Secondly, it’s time for a few tutorials on how to use the stencils, so you get exceptional results each and every time.

Stencilling is actually very easy. But there are a few tricks that will set your work apart from the rest.

Let’s do it!

How to stencil

Paint with a dry brush / How to stencil... on a pallet wood crate. FunkyJunkInteriors.net

1. Load a ‘dry’ brush.

* Dab the brush into craft paint.

* Tap on paper or a rag to remove most of it.

Stencilling is all about transferring paint onto your surface without having any paint bleed underneath the edges. Crisp, clean lines is the focus.

So that means, start with as little paint as possible. As in… load the brush up, but then tap it on a rag or paper until most of it is removed again.

Tap the back of your hand as a test… if it leaves very little, you are ready!

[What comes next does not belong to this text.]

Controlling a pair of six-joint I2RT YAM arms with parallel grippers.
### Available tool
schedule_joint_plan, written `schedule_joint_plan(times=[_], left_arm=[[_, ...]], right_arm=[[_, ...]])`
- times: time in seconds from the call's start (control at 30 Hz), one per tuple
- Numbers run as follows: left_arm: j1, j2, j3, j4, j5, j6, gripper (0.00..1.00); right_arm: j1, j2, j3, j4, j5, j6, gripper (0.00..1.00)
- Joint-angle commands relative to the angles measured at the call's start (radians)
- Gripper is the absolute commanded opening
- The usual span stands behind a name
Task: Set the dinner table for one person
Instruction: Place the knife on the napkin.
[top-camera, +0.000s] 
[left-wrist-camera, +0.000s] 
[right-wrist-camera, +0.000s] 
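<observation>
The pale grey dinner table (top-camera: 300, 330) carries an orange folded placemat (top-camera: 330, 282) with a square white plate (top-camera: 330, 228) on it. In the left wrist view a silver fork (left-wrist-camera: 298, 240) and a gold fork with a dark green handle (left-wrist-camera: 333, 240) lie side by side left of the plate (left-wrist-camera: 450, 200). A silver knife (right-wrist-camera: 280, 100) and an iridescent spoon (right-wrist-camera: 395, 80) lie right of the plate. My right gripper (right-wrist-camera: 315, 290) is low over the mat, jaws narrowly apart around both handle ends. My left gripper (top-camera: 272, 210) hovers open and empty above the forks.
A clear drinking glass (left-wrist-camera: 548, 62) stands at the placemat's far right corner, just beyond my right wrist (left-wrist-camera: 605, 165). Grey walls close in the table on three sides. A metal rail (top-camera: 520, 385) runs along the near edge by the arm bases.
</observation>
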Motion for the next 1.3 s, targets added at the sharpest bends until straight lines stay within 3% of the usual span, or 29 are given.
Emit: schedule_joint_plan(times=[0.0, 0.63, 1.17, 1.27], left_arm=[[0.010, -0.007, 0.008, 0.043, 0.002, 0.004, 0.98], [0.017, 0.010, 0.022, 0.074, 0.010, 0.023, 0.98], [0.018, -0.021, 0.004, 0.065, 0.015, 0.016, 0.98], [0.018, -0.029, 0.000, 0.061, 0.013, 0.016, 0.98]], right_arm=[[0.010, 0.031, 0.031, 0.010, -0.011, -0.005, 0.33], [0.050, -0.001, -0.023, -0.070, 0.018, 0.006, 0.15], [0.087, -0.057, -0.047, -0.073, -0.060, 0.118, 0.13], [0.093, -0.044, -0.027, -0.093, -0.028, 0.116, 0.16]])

Spray adhesive on back of stencil / How to stencil... featuring a pallet wood crate, using Funky Junk's Old Sign Stencils.

2. For beginners, spray adhesive is suggested. Once you learn how to load your brush to be DRY, try without! 

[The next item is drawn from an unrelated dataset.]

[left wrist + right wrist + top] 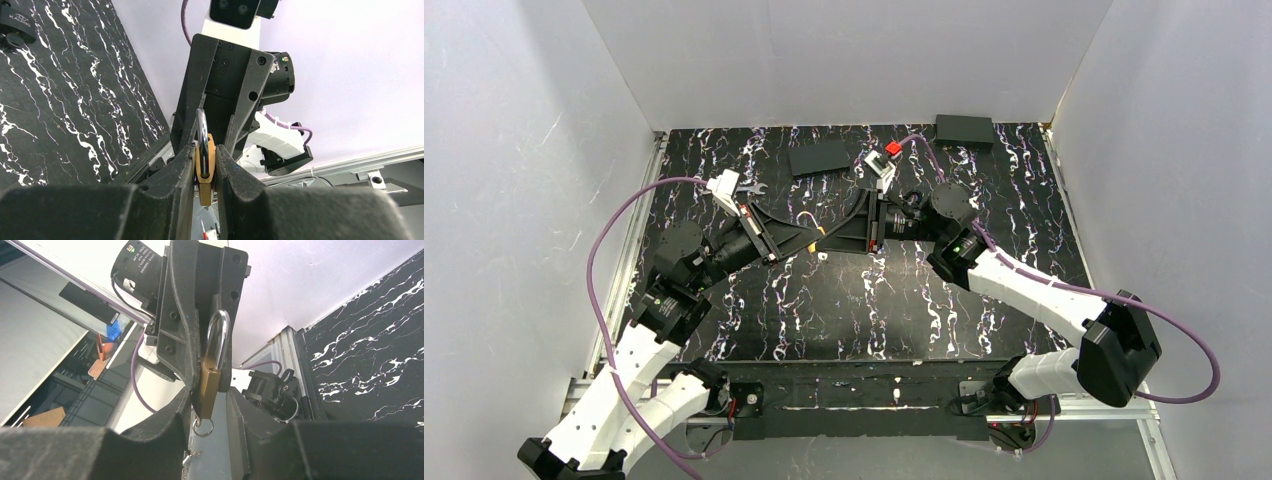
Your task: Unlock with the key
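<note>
My left jaws are clenched on the brass padlock (205, 167), holding it off the surface (844, 310) mid-scene. A small ring (203, 427) dangles under its body. The key itself I cannot make out, though I judge it sits at the keyhole there. My right jaws bracket the padlock's lower end, half-parted; whether they pinch anything I cannot tell. This looks like the key-grasping step: next, pinch squarely, then twist.

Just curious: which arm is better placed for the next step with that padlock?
Probably the right: the left gripper clamps the brass padlock, while the right gripper, not closed on it, is free.
</note>
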You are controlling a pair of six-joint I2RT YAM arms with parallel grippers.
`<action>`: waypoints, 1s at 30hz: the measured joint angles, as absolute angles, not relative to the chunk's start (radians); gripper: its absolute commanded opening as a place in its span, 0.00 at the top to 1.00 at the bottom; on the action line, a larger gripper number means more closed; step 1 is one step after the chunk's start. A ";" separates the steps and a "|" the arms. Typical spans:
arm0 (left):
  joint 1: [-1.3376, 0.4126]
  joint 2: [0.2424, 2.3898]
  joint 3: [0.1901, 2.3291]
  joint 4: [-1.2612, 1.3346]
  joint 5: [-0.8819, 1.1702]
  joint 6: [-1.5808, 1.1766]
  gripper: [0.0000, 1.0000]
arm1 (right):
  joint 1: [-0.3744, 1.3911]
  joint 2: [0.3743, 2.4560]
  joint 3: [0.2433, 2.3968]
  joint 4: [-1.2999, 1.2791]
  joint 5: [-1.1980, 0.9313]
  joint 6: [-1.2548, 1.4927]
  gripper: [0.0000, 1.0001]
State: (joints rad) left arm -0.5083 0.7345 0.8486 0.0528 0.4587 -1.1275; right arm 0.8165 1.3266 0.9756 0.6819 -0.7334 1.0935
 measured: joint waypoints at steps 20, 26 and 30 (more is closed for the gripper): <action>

* Flip the stencil backwards.

* Lightly mist with spray adhesive.

* Allow to sit for a few moments.

The best way to achieve nice sharp lines is by sticking the stencil to your surface, so no paint seems through.

I no longer use spray adhesive, but I needed to when I first started out.

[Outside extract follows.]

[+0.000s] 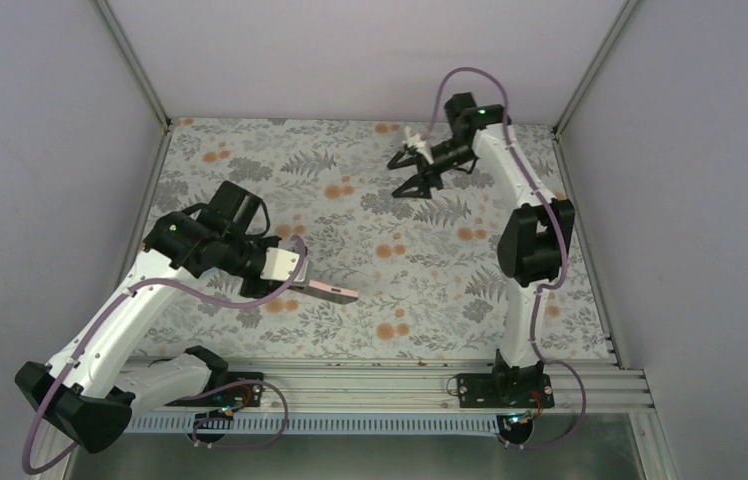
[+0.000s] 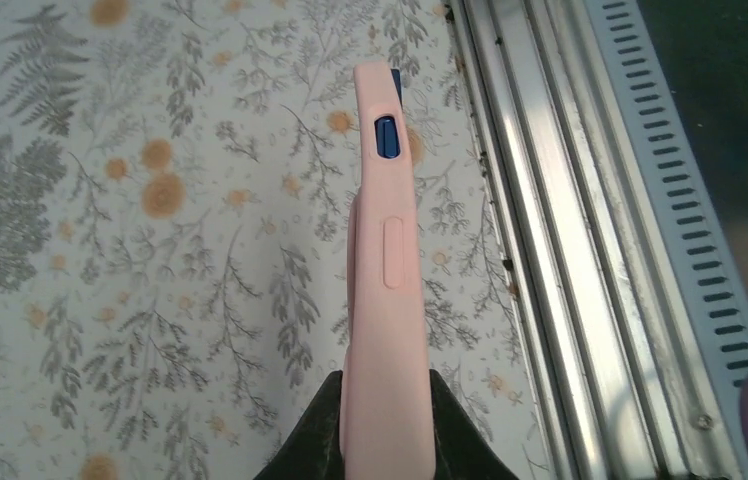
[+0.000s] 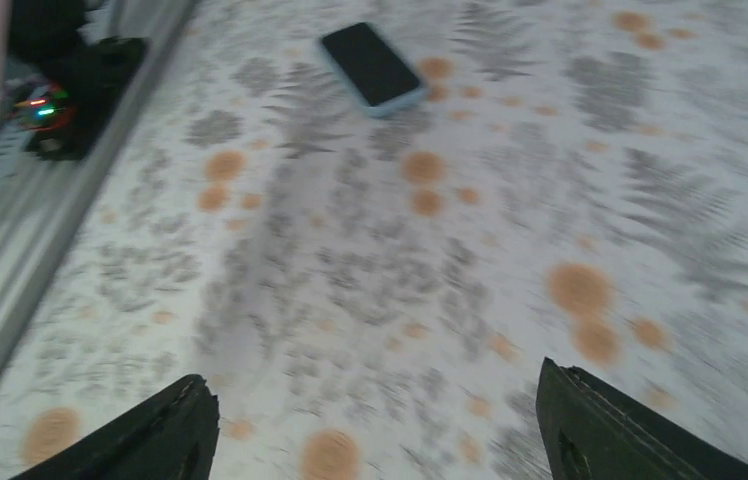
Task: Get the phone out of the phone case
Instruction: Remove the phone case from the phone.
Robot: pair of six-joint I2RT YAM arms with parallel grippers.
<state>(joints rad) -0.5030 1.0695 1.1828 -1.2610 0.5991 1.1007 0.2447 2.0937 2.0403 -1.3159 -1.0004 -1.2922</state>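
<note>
Left jaws (image 2: 385, 428) are clamped on the pink phone case (image 2: 385, 290), held off the surface (image 1: 400, 260) near 7 o'clock. The blue phone (image 2: 387, 136) shows through its side cutout. Right jaws (image 3: 372, 372) stand apart near 1 o'clock.

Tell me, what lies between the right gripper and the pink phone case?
Nothing: in the top view only bare floral cloth separates the right gripper from the pink phone case.
</note>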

But if you can achieve sharp lines in a test run, bypass the adhesive. It’ll keep your stencils a lot cleaner in the long run.

Tape off areas you don't wish to paint / How to stencil... featuring a pallet wood crate, using Funky Junk's Old Sign Stencils

3. Tape off areas you desire to remain clean.

If theres an area that’s in close proximity to the stencilled letters, better safe than story. Tape it off. 

A good quality tape like Martha Stewart’s blue craft tape or Frog tape are great choice.

Place stencil on surface / How to stencil... featuring a pallet wood crate, using Funky Junk's Old Sign Stencils

4. Place stencil into position.

By either measuring, or using the stencil edge as a guide, position the stencil on your chosen surface.

Run your finger firmly around all the cut edges, until you’ve achieved perfect adhesion. 

* If not using stencil adhesive, tape stencil into place using masking tape.

Stencil using a tapping motion / How to stencil... featuring a pallet wood crate, using Funky Junk's Old Sign Stencils

4. Fill the letters in by lightly tapping with a stencil brush.

Stencil brushes are flat for a reason. They are geared to load your surface with paint from straight up above. This is to alleviate bristles getting underneath your stencil.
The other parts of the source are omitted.